No command authority – by design
A second critical provision in the press note goes to the heart of the debate. It states that the CDS “will not exercise any military command, including over the three service chiefs, so as to be able to provide impartial advice to the political leadership.”
The deliberateness of that formulation is worth noting. The CDS holds no command authority – not over troops, not over the theatre commands that remain a work in progress, and not over the service chiefs themselves.
The rationale given is telling: the absence of command is framed as the precondition for impartiality. An officer who commands cannot advise without bias; one who has no stake in operational outcomes can, in theory, counsel without parochial interest.

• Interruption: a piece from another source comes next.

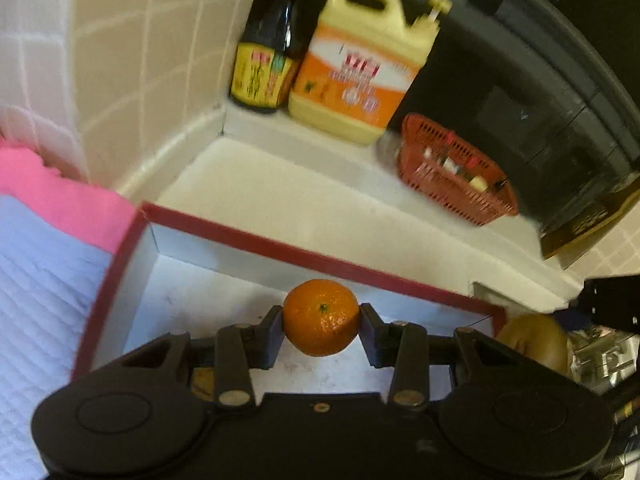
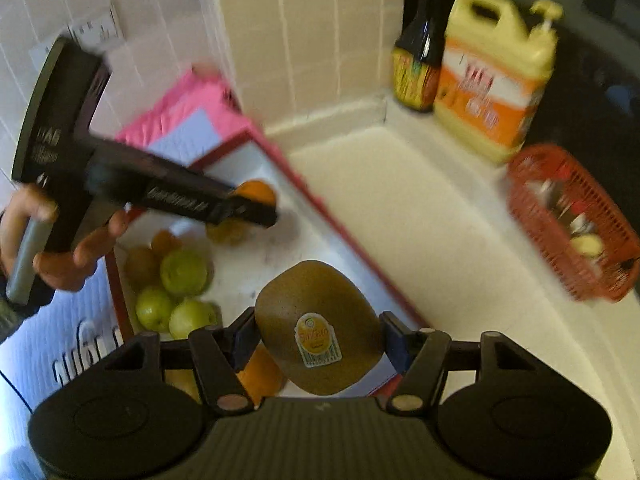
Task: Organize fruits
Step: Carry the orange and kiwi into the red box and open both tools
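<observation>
L tongs (image 1: pixel 321 320) grip orange (image 1: pixel 321 317), R tongs (image 2: pixel 318 338) kiwi (image 2: pixel 318 326), over red-rimmed box (image 1: pixel 304 258)

Bare box floor (image 2: pixel 256 276) lies between the green fruit pile (image 2: pixel 180 292) and the red rim (image 2: pixel 320 200).

A white countertop (image 1: pixel 304 200) is bounded by a tiled wall. In its back corner a dark sauce bottle (image 1: pixel 266 52) and a yellow jug (image 1: pixel 360 68) are set side by side. A red basket (image 1: pixel 456 172) is placed near the jug. A red-rimmed box (image 1: pixel 240 236) is laid beside pink and white cloths (image 1: pixel 44 264).
</observation>
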`<state>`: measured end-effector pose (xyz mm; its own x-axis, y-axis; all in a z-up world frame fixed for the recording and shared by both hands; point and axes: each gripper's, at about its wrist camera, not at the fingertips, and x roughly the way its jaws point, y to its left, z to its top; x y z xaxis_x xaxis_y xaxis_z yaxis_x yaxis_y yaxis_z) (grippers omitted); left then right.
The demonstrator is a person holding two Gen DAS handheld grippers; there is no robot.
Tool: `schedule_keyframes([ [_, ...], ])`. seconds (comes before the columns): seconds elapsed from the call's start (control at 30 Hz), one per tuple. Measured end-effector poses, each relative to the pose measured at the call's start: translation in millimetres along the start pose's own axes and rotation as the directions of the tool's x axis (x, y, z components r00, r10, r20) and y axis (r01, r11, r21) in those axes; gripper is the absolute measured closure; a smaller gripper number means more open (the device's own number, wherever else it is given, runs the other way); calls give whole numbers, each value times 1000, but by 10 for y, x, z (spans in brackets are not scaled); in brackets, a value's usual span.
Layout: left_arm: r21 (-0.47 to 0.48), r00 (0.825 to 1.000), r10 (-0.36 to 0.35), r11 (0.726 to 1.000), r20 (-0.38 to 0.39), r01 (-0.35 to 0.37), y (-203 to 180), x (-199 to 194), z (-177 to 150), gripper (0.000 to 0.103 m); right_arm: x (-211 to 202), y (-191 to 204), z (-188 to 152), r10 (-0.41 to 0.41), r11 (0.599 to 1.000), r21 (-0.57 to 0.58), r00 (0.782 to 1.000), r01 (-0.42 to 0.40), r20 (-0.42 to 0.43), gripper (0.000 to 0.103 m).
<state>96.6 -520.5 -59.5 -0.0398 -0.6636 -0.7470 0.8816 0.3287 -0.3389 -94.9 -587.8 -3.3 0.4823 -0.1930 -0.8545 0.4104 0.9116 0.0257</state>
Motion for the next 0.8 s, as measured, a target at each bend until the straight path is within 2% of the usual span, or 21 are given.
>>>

These provisions directly counter comparisons with the role of the US chairman of the joint chiefs of staff, a figure who carries significantly more institutional weight and whose advice reaches the president far more directly.
Jointness, not supremacy
PM Modi’s Independence Day address, quoted in the background section of the press note, frames the purpose plainly: India should not have a fragmented approach, he said, and its military power must work in unison.
The CDS was conceived as an answer to exactly that fragmentation – the chronic inter-service competition over budgets, doctrines, and priorities that has historically hobbled defence planning.
Read also: Armed Forces stay away from politics: Chief of Defence Staff
The confusion over the role persists, in part, because the expectations of many observers have been shaped by the US and UK models, where apex military figures speak for all services with singular authority.
India’s CDS was explicitly designed to be something different: a facilitator of jointness who leaves command with the chiefs and keeps advice at the ministerial, not prime ministerial, level.
The post, as the press note makes clear, was never intended to produce a first among equals. It was never given an operational role. It was never designated as the single point of military advice to the prime minister. That was the design, and it remains the design.
Current position
General Anil Chauhan currently holds the post. His tenure has been extended by the Appointments Committee of the Cabinet until May 30. As permanent chairman of the chiefs of staff committee, Gen Chauhan’s priorities include inter-service procurement and advising bodies such as the nuclear command authority.
Read also: Integrated commands -- CDS General Anil Chauhan acknowledges ‘dissonance’ among services
Under his leadership, efforts to advance the theatre commands concept – aimed at enhancing operational synergy across services – have continued, though full implementation remains some distance away.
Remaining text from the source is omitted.